See http://groups.drupal.org/node/4105. The summary is:

  • modules such as voting modules or other metrics systems can inject their own scoring factors. Wouldn't it be cool if the votes a node has received could improve its positioning in the search results?
  • it cleans up node.module code

The technical details are:

I've create a new hook_node_rank() function which returns an array of ranks which allows each hook_node_rank to define multiple rankings. The lower level array defines title, join, score, and terms; terms is an array; join and terms are optional. For example, hook_node_rank for comment.module:

function comment_node_rank() {
  return array(
    'node_rank_comments' => array(
      'title' => t('Number of comments'),
      'join' => 'LEFT JOIN {node_comment_statistics} c ON c.nid = i.sid',
      'score' => '2.0 - 2.0 / (1.0 + c.comment_count * %f)',
      'terms' => array(variable_get('node_cron_comments_scale', 0)),
    ),
  );
}

I moved the existing code out of node_search and implemented three hook_node_rank functions (node_, comment_, and statistics_). I think that this refactoring makes more sense, moving the code to the module that actually defines it. Thus, this patch impacts node.module, comments.module, and statistics.module.

You might notice that the weights are not included in the definition. I was able to easily extend the admin/settings/search page with all of the 'node_rank' variables, and then automatically add these to the generated query. This makes it a lot easier to add new node rankings, since the system handles the UI.
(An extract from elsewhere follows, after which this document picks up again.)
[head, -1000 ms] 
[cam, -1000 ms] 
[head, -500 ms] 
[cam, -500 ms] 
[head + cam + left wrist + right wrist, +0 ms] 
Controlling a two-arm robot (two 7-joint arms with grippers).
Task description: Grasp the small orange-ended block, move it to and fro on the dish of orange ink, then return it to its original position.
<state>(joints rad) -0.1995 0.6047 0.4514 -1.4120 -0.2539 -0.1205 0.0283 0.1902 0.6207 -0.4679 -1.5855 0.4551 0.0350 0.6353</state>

Lastly, I wrapped the score values with the SQL COALESCE(..., 0) because during testing of a 5.x system, I encountered NULL score values (I think related to comments) that we're messing up the results.
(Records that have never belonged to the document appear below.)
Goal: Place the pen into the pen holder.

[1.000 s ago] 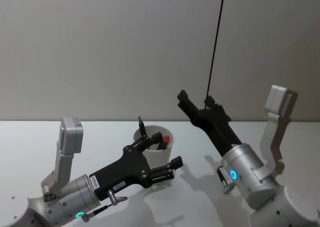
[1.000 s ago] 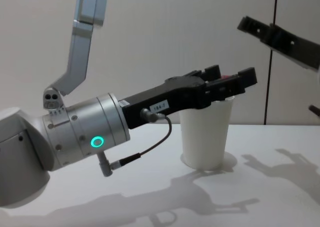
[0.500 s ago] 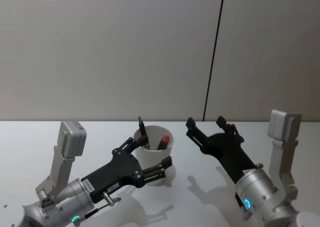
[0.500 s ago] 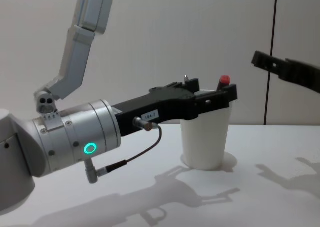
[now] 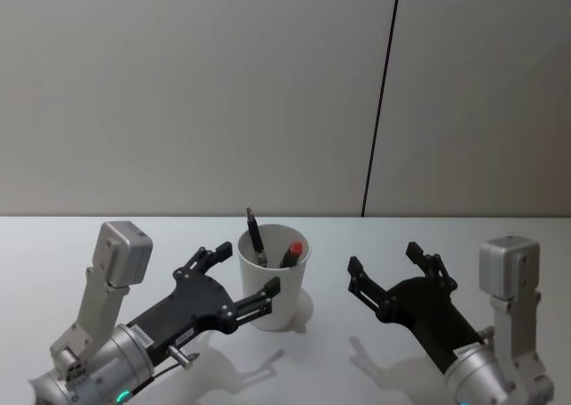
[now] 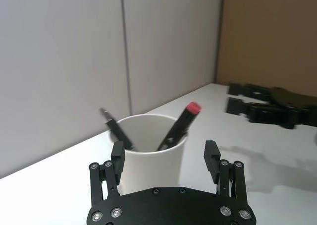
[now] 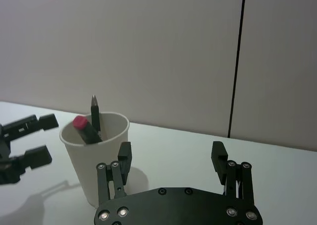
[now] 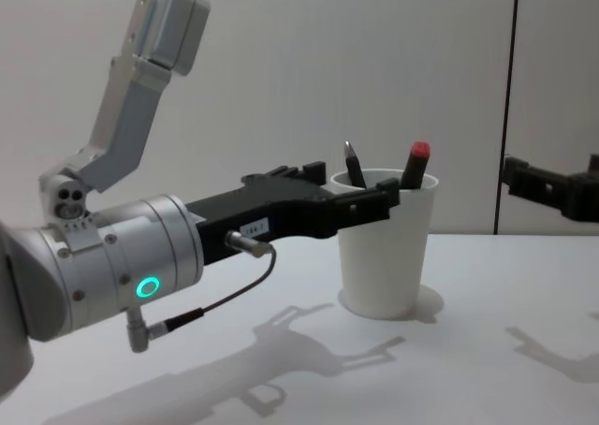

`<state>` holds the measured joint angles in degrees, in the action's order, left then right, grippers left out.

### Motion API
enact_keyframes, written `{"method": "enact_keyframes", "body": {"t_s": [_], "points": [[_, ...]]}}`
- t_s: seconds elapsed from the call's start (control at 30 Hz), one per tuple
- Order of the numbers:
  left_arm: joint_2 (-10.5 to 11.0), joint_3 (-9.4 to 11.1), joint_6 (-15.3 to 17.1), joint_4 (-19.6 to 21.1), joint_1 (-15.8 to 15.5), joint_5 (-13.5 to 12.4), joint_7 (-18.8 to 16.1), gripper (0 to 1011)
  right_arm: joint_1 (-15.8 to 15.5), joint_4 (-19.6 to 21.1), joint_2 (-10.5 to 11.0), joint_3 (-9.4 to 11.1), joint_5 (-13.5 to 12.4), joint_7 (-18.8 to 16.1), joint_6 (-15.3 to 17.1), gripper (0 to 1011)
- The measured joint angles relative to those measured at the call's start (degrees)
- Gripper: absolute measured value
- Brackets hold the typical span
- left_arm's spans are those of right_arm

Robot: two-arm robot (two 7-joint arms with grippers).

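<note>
While two pens [image 5: 257,241] lean inside the white cup [image 5: 273,289] on the tabletop [image 5: 357,334], the left end effector [image 5: 239,280] and right end effector [image 5: 393,264] flank it, spread wide and empty.

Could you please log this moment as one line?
red-capped pen: in paper cup | left gripper: open beside cup | right gripper: open, apart

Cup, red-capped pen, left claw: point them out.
Cup [image 8: 382,266]: chest view, side wall.
Red-capped pen [image 8: 418,152]: chest view, red cap.
Left claw [image 5: 241,278]: head view, midway between fingertips.
</note>
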<state>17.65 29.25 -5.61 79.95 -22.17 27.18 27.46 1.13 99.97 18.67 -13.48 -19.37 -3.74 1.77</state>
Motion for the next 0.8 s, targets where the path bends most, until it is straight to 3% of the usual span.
{"method": "enact_keyframes", "body": {"t_s": [0.27, 0.8], "points": [[1.0, -0.8, 1.5, 3.2, 2.1, -3.7, -6.4, 1003, -1.9, 1.2, 0.6, 0.6, 2.7, -0.1, 0.2, 1001], [2.9, -2.2, 4.4, 9.0, 5.9, -10.7, -18.3, 1003, -2.0, 1.3, 0.7, 0.6, 2.9, -0.1, 0.2, 1001]]}}
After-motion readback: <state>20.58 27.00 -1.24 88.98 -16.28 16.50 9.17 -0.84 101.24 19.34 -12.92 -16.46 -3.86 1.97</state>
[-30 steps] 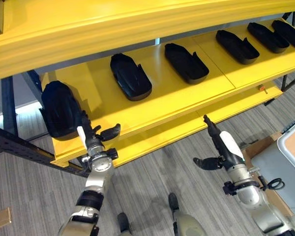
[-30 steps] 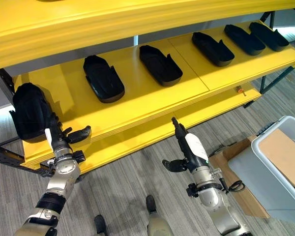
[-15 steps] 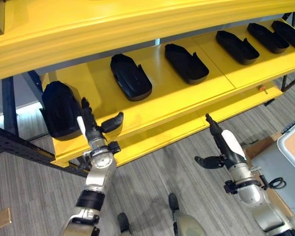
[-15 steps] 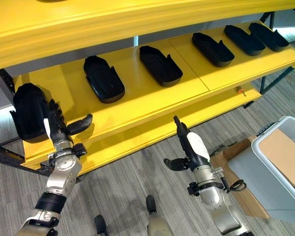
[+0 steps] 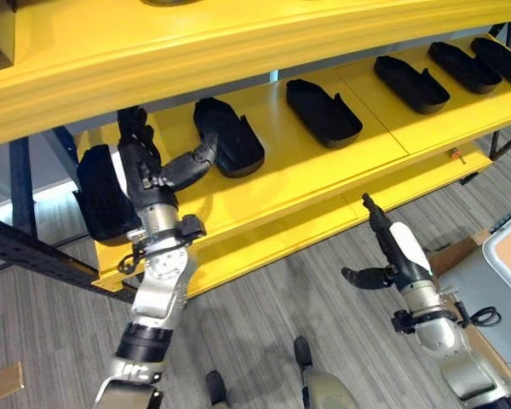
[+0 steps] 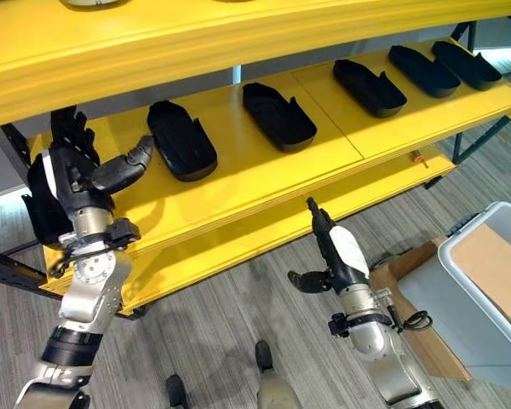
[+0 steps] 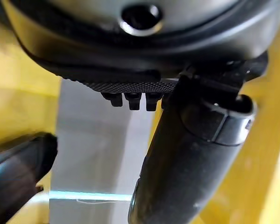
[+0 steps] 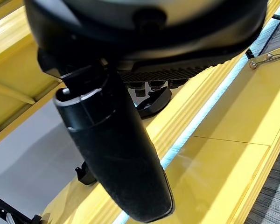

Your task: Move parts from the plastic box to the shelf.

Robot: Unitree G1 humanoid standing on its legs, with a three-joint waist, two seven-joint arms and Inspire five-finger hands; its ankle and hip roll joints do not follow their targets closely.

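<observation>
In the left eye view, the left hand (image 5: pixel 145 175) is raised over the front left end of the yellow shelf (image 5: pixel 272 183), fingers spread loose and thumb reaching toward the second black part (image 5: pixel 228 136), holding nothing; the leftmost part (image 5: pixel 98 192) lies just behind the hand at the shelf's left end, close to the front edge; a third part (image 5: pixel 324 111) sits near mid-shelf with bare yellow board between it and its neighbours, and three more parts (image 5: pixel 411 83) line up toward the far right end; the right hand (image 5: pixel 390 251) hangs below the shelf's front lip over the grey floor (image 5: pixel 264 332), fingers straight and thumb out to the side, empty, with open floor all round it. In the right eye view, the same row stands well back from the front edge past the second part, leaving a clear strip of board along the lip; the grey plastic box (image 6: pixel 485 290) stands on the floor at the right, well apart from the right hand, a brown sheet (image 6: pixel 494 268) lying in it. In the left wrist view, the thumb and a short row of fingertips (image 7: pixel 130 99) stand apart with nothing between them, yellow shelf at both sides. In the right wrist view, the thumb (image 8: pixel 116 154) juts forward alone over the yellow ledge, gripping nothing.
</observation>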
Support from Acquia helps fund testing for Drupal Acquia logo

Comments

nedjo’s picture

+1 in principle (haven't tested). This is part of what we need to do all over core: remove the hard-coded special treatment given to core modules (in this case, comment and statistics). Enabling contrib modules to affect scoring will indeed be a significant benefit as we get e.g. voting and other user-driven ranking parameters.
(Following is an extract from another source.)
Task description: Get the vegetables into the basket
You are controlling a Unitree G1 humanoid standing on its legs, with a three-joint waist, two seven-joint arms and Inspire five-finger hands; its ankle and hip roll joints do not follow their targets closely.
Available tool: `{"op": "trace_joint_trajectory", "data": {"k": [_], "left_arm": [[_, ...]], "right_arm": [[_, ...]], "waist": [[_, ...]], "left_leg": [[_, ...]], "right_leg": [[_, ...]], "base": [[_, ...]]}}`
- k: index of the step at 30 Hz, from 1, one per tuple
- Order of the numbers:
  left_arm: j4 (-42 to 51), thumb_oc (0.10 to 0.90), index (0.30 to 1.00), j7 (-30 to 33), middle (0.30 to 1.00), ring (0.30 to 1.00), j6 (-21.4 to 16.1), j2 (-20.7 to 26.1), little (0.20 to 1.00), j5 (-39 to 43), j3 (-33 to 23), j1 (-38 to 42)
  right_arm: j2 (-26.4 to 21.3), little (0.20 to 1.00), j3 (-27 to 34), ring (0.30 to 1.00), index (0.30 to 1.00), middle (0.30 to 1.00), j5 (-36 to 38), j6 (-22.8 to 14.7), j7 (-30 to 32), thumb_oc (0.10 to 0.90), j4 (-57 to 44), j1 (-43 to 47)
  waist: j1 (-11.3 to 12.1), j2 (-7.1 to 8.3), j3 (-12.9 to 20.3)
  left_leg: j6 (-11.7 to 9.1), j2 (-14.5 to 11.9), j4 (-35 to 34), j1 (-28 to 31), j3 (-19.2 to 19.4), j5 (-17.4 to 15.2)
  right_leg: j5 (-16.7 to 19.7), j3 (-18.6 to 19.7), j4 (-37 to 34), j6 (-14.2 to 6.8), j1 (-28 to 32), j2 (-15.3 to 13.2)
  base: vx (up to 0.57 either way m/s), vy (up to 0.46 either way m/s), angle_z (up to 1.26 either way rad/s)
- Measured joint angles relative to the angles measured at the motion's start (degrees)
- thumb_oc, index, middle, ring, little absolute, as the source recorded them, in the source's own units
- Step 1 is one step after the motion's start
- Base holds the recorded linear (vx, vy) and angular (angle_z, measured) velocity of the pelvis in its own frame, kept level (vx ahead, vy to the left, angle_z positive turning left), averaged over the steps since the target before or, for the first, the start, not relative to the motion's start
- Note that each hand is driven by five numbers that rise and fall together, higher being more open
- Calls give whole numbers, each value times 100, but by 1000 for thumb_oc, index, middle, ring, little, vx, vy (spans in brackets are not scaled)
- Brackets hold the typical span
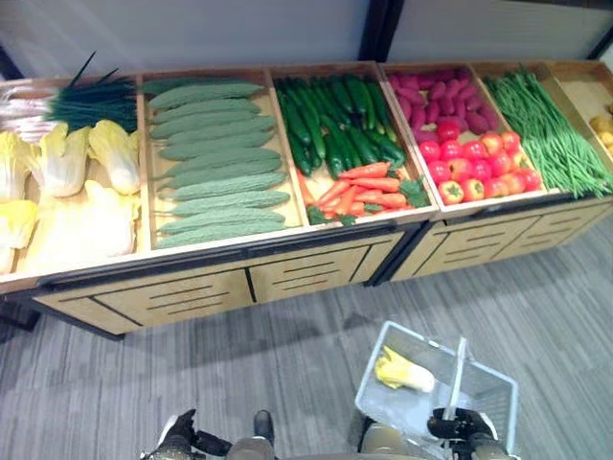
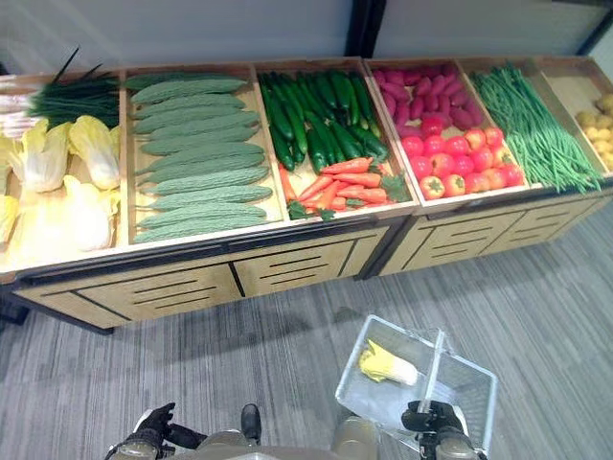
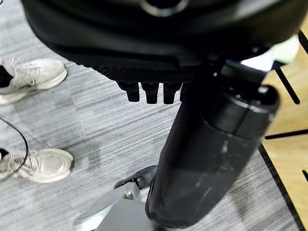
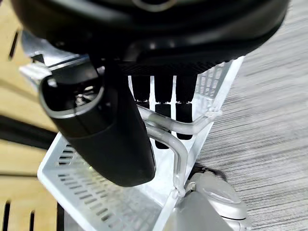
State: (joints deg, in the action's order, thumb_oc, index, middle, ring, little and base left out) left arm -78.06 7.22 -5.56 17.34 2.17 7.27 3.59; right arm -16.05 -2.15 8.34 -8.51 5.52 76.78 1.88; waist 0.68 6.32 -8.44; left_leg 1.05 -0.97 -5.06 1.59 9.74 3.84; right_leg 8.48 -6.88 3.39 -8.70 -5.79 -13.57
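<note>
**One cabbage in, a whole stall to go**

The big wooden produce stand (image 1: 287,273) runs right across the far side, and everything here is placed against it. Its compartments are packed: napa cabbages (image 1: 67,163) at the left end with green chives (image 1: 91,101) behind them, then a stack of bitter gourds (image 1: 211,158), then dark cucumbers (image 1: 335,120) with carrots (image 1: 369,187) in front of them. Further right come purple sweet potatoes (image 1: 445,96) with red tomatoes (image 1: 479,168) in front, a bed of green beans (image 1: 546,129), and some yellow produce (image 2: 599,120) at the right end.

On the near side of the stand, over the grey floor and opposite the carrot and tomato bins, hangs the clear wire basket (image 1: 484,383). The right hand (image 2: 429,420) has its fingers (image 4: 163,115) curled round the basket's handle (image 4: 192,126), carrying it. Inside lies one cabbage (image 1: 402,372), touching the basket floor.

The left hand (image 2: 148,426) sits low, well short of the stand, opposite the gourds. Fingers look loosely curled, and it holds nothing.

In the left wrist view a person's pale shoes (image 3: 33,79) stand on the floor.

My read: the task is barely started. One vegetable is loaded, the bins look full, and the free left hand is the one to reach next.
</note>
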Motion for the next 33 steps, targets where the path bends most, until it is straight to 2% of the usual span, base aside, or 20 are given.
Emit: {"op": "trace_joint_trajectory", "data": {"k": [1,2,7,8,11,14,21,33], "left_arm": [[3,900,1000,-2,1000,1000,3,-12,1000,1,-1,-39],[12,900,1000,-15,1000,1000,-6,-77,1000,1,-12,-139],[-53,900,1000,-105,1000,1000,5,-80,1000,6,-71,-270],[-49,900,1000,-123,1000,1000,9,-232,1000,4,-121,-358],[-95,900,1000,-665,1000,1000,-123,-243,1000,323,-508,-527],[-118,900,1000,-889,1000,1000,-191,-246,1000,359,-598,-706],[-137,900,1000,-889,1000,1000,-235,-248,1000,344,-573,-753],[-90,900,1000,-885,1000,1000,-234,-247,1000,342,-463,-704]], "right_arm": [[19,300,-1,300,300,300,0,2,-7,400,42,8],[25,300,-63,300,300,300,-4,3,-47,400,66,46],[19,300,-48,300,300,300,-4,32,-84,400,117,61],[-298,300,-34,300,300,300,-3,136,-77,400,169,-192],[-329,300,-173,300,300,300,-14,126,-442,400,19,-174],[-318,300,-311,300,300,300,-59,75,-600,400,-79,-248],[-295,300,-330,300,300,300,-67,47,-747,400,-82,-260],[-286,300,-290,300,300,300,-61,27,-758,400,-25,-243]], "waist": [[22,37,29],[72,-47,24],[41,-124,12],[-14,-503,84],[-44,-510,96],[-51,-519,256],[-5,-507,421],[-9,-487,409]], "left_leg": [[-43,39,0,14,-14,-26],[-125,-15,-1,30,-27,-52],[-309,-196,-1,37,-10,-51],[-552,-611,-1,33,-42,65],[-560,-605,-4,201,42,44],[-517,-594,-29,248,53,-35],[-506,-578,-30,215,59,-41],[-501,-457,5,189,96,-45]], "right_leg": [[-55,-145,-58,-29,73,-8],[-54,-152,-287,-31,198,59],[-54,-254,-659,13,392,259],[9,-283,-830,270,457,659],[10,-199,-835,279,583,664],[-10,-190,-835,277,647,653],[-73,-164,-835,302,598,639],[-9,-115,-832,236,550,528]], "base": [[23,-88,15],[18,-83,1],[24,-88,-3],[22,-62,0],[29,-5,-11],[8,2,-3],[6,7,-1],[-4,33,-1]]}}
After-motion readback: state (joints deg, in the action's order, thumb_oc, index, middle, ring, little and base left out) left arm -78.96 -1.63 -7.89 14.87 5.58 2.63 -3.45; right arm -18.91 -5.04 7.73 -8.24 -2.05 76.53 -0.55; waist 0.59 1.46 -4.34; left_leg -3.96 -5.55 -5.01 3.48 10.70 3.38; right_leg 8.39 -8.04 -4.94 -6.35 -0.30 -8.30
This also opens the door to other uses of node ranking outside search.

douggreen’s picture

FileSize
8.27 KB

Updated patch, fixing 'field' reference that should of been 'score'...

Scott Reynolds’s picture

subscribing. Great idea

Zothos’s picture

definitely +1 for the idea. :)

douggreen’s picture

FileSize
8.32 KB

I'm updating patch to current Drupal head. I think we're probably too late to get this into 6.x, but it doesn't break any api's. Anyone care to test and mark it RTBC?

nedjo’s picture

Minor comments on the code, I haven't tested.

Looks very good overall.

The fact we're attaching this new hook to node rather than search reflects a general weakness in search module (the need to search separately for different types of objects, the relatively full implementation for node and lack thereof for other object types like user, taxonomy term, etc.). It'd be nice to see a solution that moved us toward general search support rather than overdeveloped node support, but this is at least a good step toward generalizing the hard-codedness.

Code comments should be full sentences (capitalized, periods or other punctuation).

I find the use of the word 'terms' here confusing, e.g.,


+      $rankings['terms'][] = $node_rank;

They are fed into a function argument called $argument2. These seem to be arguments fed into the SQL? If so, let's call them 'arguments'. If not, they need some code comment to explain.

nedjo’s picture

A couple of possible longer term directions:

1. Move ranking from node to search module, generalizing to accept a 'type' argument. Search is the only place I know of in core where we have built-in support for multiple object types (node, user, etc.). Compare e.g. the node_access system, hard-coded to just nodes. On the surface, generalizing hook_node_rank() to be hook_search_rank() would seem fairly simple: add a $type argument (e.g., 'node'), add a switch ($type) test to implementations. But adding e.g. a user ranking implementation would of course be more work.

2. Factor out the ranking into e.g. rank.module so it can be used independently of search. There are many other cases in which we wish to rank content (or users) by a synthesis of multiple criteria, e.g., a "recommended content" block.

douggreen’s picture

This is definitely an incremental improvement. $arguments2 is part of the current core search code. When submitting patches, I frequently try to change as little as possible. Are suggesting that I/we discuss more significant changes.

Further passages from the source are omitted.